In this vignette we will cover some general guidelines that ensure your anvl functions come without surprises. This is primarily intended for extending the API – either in your own package or contributing to {anvl} itself – but is also helpful when writing your own scripts.
The general guidelines are:
- The function must be pure.
- Consistent input and output types:
- The dynamic (arrayish) inputs should accept
AnvlArrays as well as R vectors of length 1 andarrays. - The function should only output
AnvlArrays.
- The dynamic (arrayish) inputs should accept
- The function should work with arbitrary devices.
- The function should (unless there are specific reasons) work in eager and jit mode.
- Use static arguments when you require data-dependent input checks.
Pure Functions
This is extensively covered in the JIT Deep Dive, so we
won’t repeat it here.
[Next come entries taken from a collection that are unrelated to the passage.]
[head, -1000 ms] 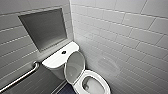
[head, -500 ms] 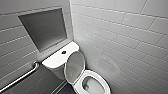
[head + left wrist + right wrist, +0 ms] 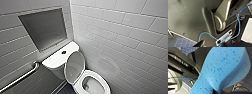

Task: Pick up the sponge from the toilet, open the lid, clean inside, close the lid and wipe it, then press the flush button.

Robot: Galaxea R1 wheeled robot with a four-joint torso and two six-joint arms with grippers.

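Holding the sponge [image 3: 223, 70] close before its wrist camera, our right gripper [image 3: 217, 91] hangs above dark floor tiles, clamped on the blue foam, which hides most of the fingers. We see our left gripper [image 3: 199, 44] as just a dark tip and cannot tell whether it is wide or narrow; a blue cable [image 3: 205, 33] loops across the robot's grey body beside it. Ahead, the toilet [image 3: 105, 85] stands in a tiled corner with its lid [image 3: 75, 66] raised against the tank. The flush button [image 3: 63, 52] sits on the tank top, and a grab bar [image 3: 22, 76] is on the wall beside it.
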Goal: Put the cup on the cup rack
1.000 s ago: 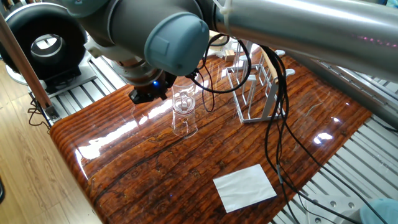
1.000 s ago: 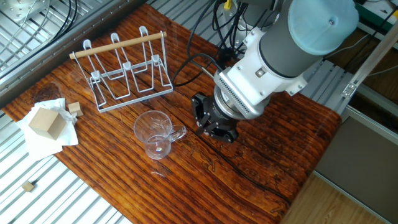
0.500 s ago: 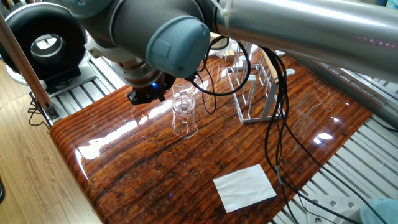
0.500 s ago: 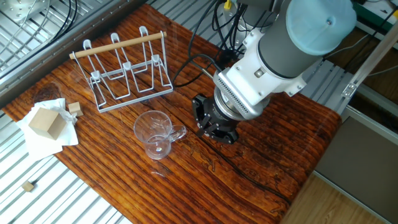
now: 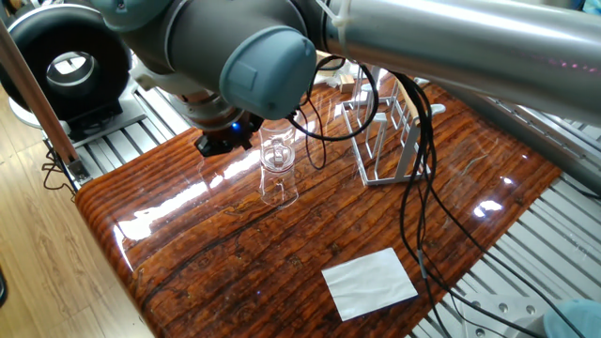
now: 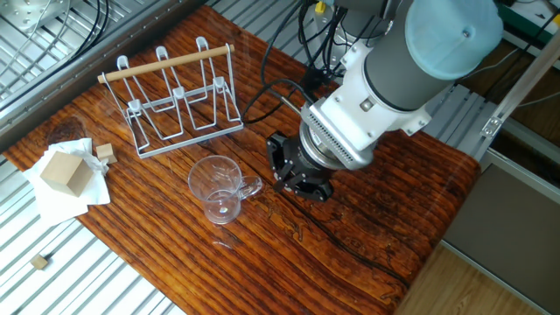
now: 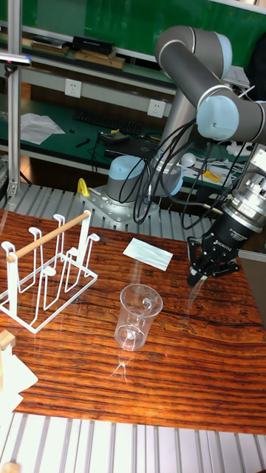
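Here the cup (image 6: 219,190) stands just beside the hand (image 6: 292,178), untouched.

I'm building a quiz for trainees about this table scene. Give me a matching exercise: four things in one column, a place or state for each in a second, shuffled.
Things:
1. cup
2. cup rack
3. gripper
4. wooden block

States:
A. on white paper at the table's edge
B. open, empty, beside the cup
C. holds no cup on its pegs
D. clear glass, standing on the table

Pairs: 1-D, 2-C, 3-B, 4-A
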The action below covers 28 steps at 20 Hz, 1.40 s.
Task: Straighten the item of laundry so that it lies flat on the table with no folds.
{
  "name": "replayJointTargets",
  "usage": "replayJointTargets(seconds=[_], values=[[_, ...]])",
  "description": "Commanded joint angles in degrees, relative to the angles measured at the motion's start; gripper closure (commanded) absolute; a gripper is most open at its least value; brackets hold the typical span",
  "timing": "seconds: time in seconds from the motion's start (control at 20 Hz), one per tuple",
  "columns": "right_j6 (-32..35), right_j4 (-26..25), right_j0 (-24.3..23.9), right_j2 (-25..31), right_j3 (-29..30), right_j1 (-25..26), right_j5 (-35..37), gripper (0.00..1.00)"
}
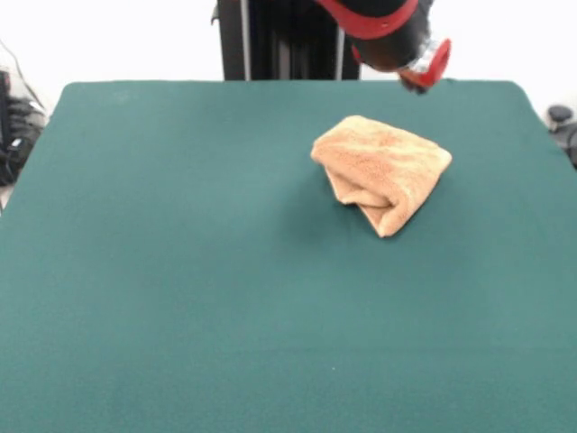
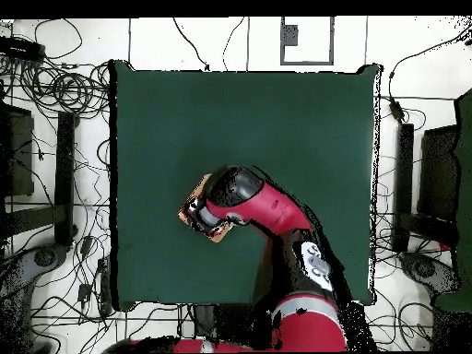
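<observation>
The item of laundry [image 1: 383,171] is an orange-tan towel bunched into a folded lump on the right half of the dark green table [image 1: 180,271], toward its far edge. Layers overlap and one corner points toward the near side. The red and black arm comes down just behind the towel, its gripper [image 1: 416,84] hanging above the towel's far edge and mostly hidden by the wrist. In the overhead view the arm's end [image 2: 226,198] covers most of the towel [image 2: 191,205], so only orange edges peek out on the table [image 2: 277,120].
Tangled cables and equipment [image 2: 64,92] lie on the floor around the table. Dark gear sits just off the table's left edge [image 1: 13,126] and right edge [image 1: 561,117]. Broad green surface stretches left of and in front of the towel.
</observation>
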Motion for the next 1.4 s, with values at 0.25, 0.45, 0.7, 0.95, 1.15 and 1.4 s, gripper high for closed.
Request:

While the subsequent sections mostly address
issues that are relevant in eager mode, purity is the primary
requirement to enable usage of jit() with your
function.
Consistent Input and Output Types
Functions in anvl have dynamic (arrayish) and static (standard R
values) inputs. However, it can also be convenient to pass R objects as
dynamic inputs and let anvl convert them. To enable this, there are the
as_anvl_array() and as_anvl_arrays()
converters. You should call them at the top of your function. Not only
will these functions convert the inputs, they will also check them for
compatibility, specifically w.r.t. their device and backend. If they
don’t live on the same device, an error will be thrown.
Note that this is only really necessary for using your function in
eager mode (i.e. without jit()). This is because when a
function is wrapped in jit(), {anvl} itself can perform
these checks automatically.
The advantage of this input standardization is best illustrated with an example.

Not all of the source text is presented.